Leadership – now and in the future
With the country facing an election in the near future, the Prime Minister, Malcolm Fraser, and Minister for Health, Sussan Ley, joined the March meeting of AMA Federal Council to hear from Council members first-hand about current challenges doctors have identified in the health system. A more detailed report can be read elsewhere in this edition of Australian Medicine.
While health is unlikely to be the number one issue in the election, it is one that touches every Australian and can have a significant impact in marginal seats.
I outlined in the last edition of Australian Medicine the key areas for AMA advocacy in the lead up to the Federal election, with more to be published in coming editions once an election date is announced.
The AMA’s own election season is underway.
I have advised members of the outcome of the uncontested positions on Federal Council. There is a handful of contested positions, electronic balloting for which will be undertaken in April. Two positions received no nominations – the position on Federal Council representing rural doctors and the new position representing private specialist practice.
Following my recent call for expressions of interest, I have received a very encouraging response, with many members expressing interest. A further process will determine the appointment of representatives to fill these casual vacancies.
Last year, a working group of Federal Council reviewed the representation of members at the AMA National Conference. The revised structure will be put to members at this year’s Annual General Meeting in May.

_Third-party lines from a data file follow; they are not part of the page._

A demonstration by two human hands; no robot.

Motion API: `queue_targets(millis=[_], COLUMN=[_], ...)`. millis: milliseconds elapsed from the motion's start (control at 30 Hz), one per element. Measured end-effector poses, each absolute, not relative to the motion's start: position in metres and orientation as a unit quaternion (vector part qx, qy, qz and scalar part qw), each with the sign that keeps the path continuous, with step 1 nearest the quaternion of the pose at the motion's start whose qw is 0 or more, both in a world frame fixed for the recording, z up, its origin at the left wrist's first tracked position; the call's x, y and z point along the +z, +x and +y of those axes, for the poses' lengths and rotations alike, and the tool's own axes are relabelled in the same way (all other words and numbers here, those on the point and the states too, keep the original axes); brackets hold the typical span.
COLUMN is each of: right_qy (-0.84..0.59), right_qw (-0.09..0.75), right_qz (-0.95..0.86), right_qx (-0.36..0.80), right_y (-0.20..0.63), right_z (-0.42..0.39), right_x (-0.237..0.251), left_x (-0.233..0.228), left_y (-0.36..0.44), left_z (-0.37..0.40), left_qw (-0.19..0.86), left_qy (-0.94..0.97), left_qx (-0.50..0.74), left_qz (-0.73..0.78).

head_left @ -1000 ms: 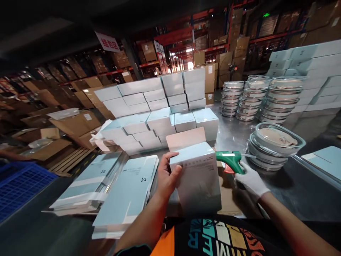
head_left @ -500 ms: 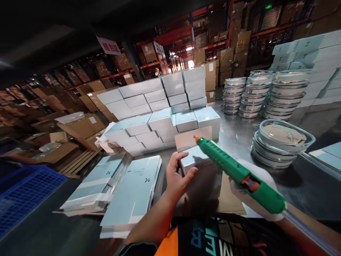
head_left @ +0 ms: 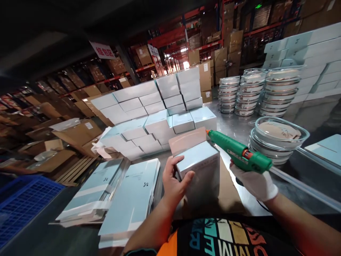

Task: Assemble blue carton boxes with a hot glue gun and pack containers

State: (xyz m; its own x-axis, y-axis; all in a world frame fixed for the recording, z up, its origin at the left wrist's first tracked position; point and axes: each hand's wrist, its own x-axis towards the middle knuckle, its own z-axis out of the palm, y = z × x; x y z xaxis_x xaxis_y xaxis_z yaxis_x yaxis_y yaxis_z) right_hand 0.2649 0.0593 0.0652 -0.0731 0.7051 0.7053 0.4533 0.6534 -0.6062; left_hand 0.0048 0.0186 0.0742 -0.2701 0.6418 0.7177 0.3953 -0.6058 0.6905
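Note:
My left hand (head_left: 174, 179) grips the near left side of a pale blue box (head_left: 198, 156), thumb on its near face and fingers over its top edge. A brown inner flap (head_left: 188, 141) stands up at the far side of that box. In my gloved right hand (head_left: 255, 181) is a green glue gun (head_left: 234, 147), with a clear glue stick (head_left: 303, 186) trailing from its back end. The orange nozzle is close to the flap's right end; whether it touches cannot be told. Brown cardboard (head_left: 229, 193) lies under the box.
Stacked white boxes (head_left: 157, 128) stand behind the box. Flat pale blue cartons (head_left: 130, 195) lie in piles at the left, beside a blue crate (head_left: 25, 202). Glass dishes (head_left: 278, 138) are stacked at the right, with more white boxes (head_left: 314, 64) behind.
The glue gun has swung right and away from the box, its nozzle shifting from the flap's middle to its right end. My left hand has kept its hold.

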Motion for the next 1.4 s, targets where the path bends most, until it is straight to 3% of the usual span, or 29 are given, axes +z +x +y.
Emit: queue_targets(millis=[100, 200, 300, 433, 633, 867, 1133, 1400], right_qy=[-0.445, -0.509, -0.603, -0.607, -0.378, -0.344, -0.294, -0.181], right_qw=[0.537, 0.435, 0.369, 0.406, 0.491, 0.523, 0.471, 0.442], right_qz=[-0.632, -0.499, -0.515, -0.555, -0.65, -0.659, -0.728, -0.813], right_qx=[0.337, 0.55, 0.485, 0.398, 0.439, 0.417, 0.402, 0.332], right_y=[0.263, 0.263, 0.272, 0.282, 0.247, 0.233, 0.262, 0.268], right_z=[0.074, 0.093, 0.112, 0.116, 0.073, 0.055, 0.07, 0.06], right_x=[0.052, 0.034, 0.022, 0.034, 0.091, 0.106, 0.074, 0.078], left_x=[0.074, 0.075, 0.074, 0.071, 0.071, 0.074, 0.06, 0.092], left_y=[0.001, -0.003, -0.009, -0.012, 0.004, 0.004, 0.012, -0.012], left_z=[0.017, 0.017, 0.017, 0.018, 0.017, 0.013, 0.023, 0.027], left_qw=[0.104, 0.132, 0.167, 0.177, 0.158, 0.195, 0.192, 0.197], left_qy=[0.561, 0.522, 0.499, 0.495, 0.585, 0.652, 0.593, 0.763], left_qx=[0.69, 0.698, 0.701, 0.707, 0.665, 0.608, 0.721, 0.55], left_qz=[0.446, 0.473, 0.481, 0.473, 0.436, 0.409, 0.302, 0.276])
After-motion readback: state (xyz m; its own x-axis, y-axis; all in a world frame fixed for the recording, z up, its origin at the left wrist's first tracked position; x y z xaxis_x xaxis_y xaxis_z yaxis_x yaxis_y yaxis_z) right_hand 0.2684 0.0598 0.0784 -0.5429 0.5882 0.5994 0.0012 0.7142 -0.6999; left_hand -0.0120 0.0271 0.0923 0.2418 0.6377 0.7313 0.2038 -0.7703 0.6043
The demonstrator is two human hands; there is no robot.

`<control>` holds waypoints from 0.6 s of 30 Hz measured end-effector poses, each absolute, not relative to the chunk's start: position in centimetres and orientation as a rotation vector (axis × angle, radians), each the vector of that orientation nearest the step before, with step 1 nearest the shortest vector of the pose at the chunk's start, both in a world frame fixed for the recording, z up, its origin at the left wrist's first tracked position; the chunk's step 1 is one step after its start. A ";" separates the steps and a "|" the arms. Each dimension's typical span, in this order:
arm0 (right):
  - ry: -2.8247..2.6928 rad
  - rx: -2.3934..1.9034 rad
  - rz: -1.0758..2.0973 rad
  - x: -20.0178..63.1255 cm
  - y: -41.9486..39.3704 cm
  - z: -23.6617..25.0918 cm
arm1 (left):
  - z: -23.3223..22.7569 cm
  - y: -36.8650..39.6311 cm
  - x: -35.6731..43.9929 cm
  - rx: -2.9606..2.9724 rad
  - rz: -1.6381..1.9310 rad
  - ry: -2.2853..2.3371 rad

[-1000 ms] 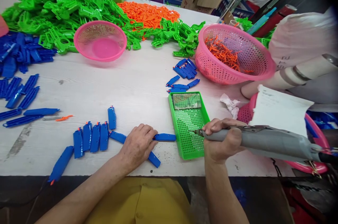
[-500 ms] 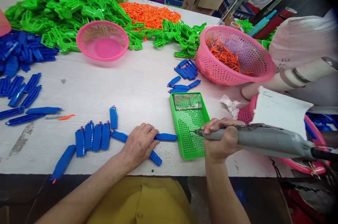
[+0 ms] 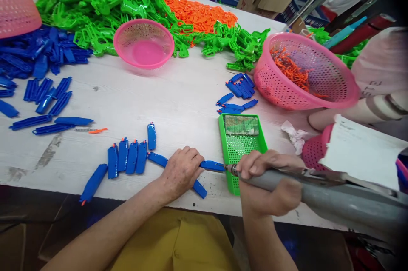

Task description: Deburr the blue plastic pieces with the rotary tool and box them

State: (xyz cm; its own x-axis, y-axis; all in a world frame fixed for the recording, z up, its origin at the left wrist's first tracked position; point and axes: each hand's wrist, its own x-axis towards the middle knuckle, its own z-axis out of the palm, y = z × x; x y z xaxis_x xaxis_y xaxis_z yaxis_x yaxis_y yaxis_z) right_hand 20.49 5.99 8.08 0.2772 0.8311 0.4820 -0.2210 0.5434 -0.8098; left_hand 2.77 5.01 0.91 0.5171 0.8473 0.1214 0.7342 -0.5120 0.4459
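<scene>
My left hand (image 3: 182,169) is closed over a long blue plastic piece (image 3: 213,166) on the table. Two more blue pieces (image 3: 158,159) (image 3: 199,188) stick out beside and below that hand. In my right hand (image 3: 269,181) is a grey electric screwdriver (image 3: 338,192), held level and pointing left. Its tip is at the right end of the held blue piece, apparently touching it. Behind the tip lies a green perforated tray (image 3: 223,137) with a screen-like block (image 3: 241,125) at its far end. Several blue pieces with orange tips (image 3: 131,157) stand in a row left of my left hand.
Pink baskets (image 3: 144,63) (image 3: 306,100) stand farther back, the right one holding small orange parts. Green plastic shells (image 3: 92,5), orange parts (image 3: 204,15) and blue pieces (image 3: 41,54) are heaped along the back and left. Crumpled tissue (image 3: 293,137) lies right of the tray.
The screwdriver has moved left and its tip has come from over the tray to the blue piece's end. My left hand keeps its hold. The whole view has shifted.
</scene>
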 end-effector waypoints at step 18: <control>-1.113 -0.721 0.852 17.5 6.6 6.5 | 1.1 5.0 3.1 2.425 0.452 1.316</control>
State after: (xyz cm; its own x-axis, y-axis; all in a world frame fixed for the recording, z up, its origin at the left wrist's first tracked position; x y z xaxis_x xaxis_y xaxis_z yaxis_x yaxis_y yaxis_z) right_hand 17.50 6.61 6.54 0.2054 0.8653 0.4573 -0.2157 0.4958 -0.8412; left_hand 3.09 5.03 1.11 0.5190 0.8474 0.1124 0.7377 -0.5104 0.4418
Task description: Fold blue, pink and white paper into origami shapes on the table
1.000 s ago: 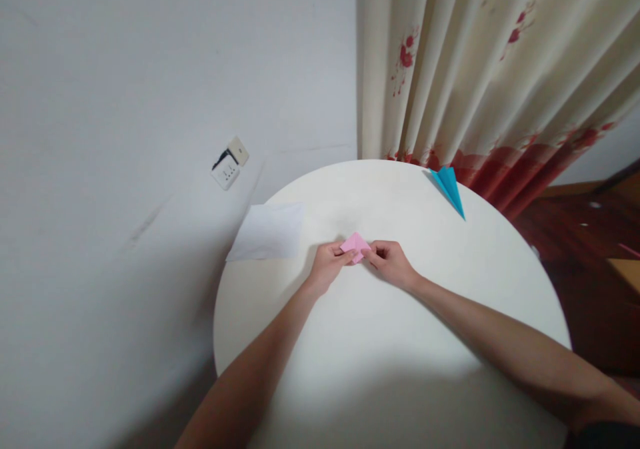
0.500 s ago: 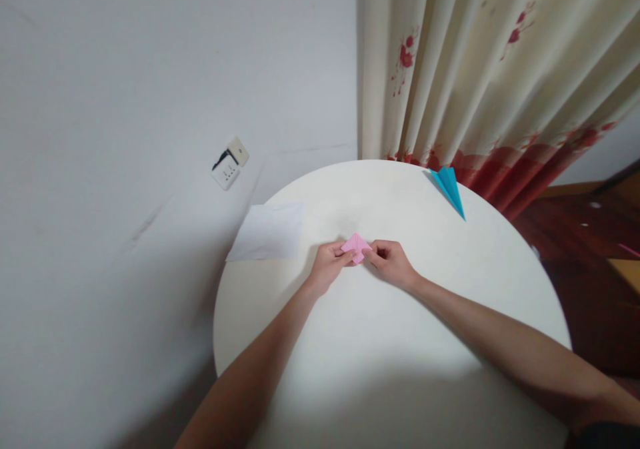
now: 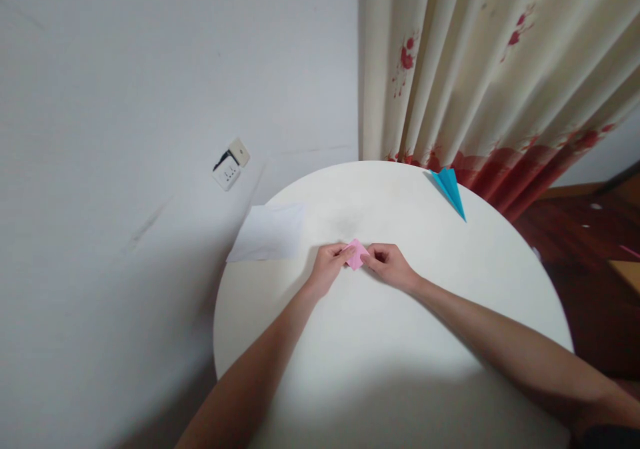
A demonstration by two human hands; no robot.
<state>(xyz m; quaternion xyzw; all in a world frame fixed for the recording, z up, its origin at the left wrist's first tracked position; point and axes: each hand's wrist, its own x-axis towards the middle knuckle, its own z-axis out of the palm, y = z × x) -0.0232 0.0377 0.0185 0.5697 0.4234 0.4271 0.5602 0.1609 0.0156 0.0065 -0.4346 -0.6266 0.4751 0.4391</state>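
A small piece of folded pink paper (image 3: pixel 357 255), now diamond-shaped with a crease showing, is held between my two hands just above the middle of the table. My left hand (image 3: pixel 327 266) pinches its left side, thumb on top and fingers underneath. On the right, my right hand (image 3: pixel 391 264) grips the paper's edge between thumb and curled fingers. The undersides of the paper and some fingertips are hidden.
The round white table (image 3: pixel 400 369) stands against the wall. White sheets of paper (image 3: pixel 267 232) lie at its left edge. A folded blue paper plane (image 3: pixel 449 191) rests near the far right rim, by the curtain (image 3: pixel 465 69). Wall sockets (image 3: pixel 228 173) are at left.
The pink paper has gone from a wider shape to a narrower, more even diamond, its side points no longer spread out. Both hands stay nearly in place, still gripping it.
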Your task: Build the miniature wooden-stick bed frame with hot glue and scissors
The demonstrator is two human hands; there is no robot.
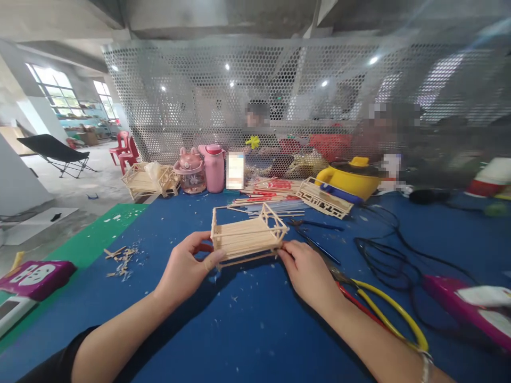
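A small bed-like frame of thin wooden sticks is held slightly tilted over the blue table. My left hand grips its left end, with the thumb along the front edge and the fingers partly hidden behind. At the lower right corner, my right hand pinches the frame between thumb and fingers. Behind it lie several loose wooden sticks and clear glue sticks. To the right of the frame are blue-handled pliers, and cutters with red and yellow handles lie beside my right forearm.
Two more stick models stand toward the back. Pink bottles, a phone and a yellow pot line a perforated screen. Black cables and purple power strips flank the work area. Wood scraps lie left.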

Delegates to National Conference in future years will be drawn from practice groups, rather than specialties and special interest groups as they are now (aside from the State-nominated delegates). This better aligns with AMA advocacy and representation.
At its March meeting, the Federal Council agreed to undertake further work to review the structure and composition of Federal Council itself. This is part of the ongoing governance reform of the AMA which commenced two years ago with the establishment of a Board and the separation of governance from medico-political policy, which is reserved for Federal Council.
The separation of power has been highly effective in freeing the Federal Council to concentrate on policy and establishing robust processes for the Board to oversee the company.
One of the areas of focus for the AMA in meeting its mission statement of leading Australia’s doctors is the role that the AMA plays in developing the next generation of medico-political leaders. Future reforms to the structure and composition of Federal Council, and its committees, councils and working groups, will take into account the contribution to be made by the next generation of doctors.
In a similar vein, the Board has approved the establishment this year of a future leaders program, directed to those who have taken on leadership positions within the AMA within the past five years.
More information about the program, together with calls for applications, will be released in the near future.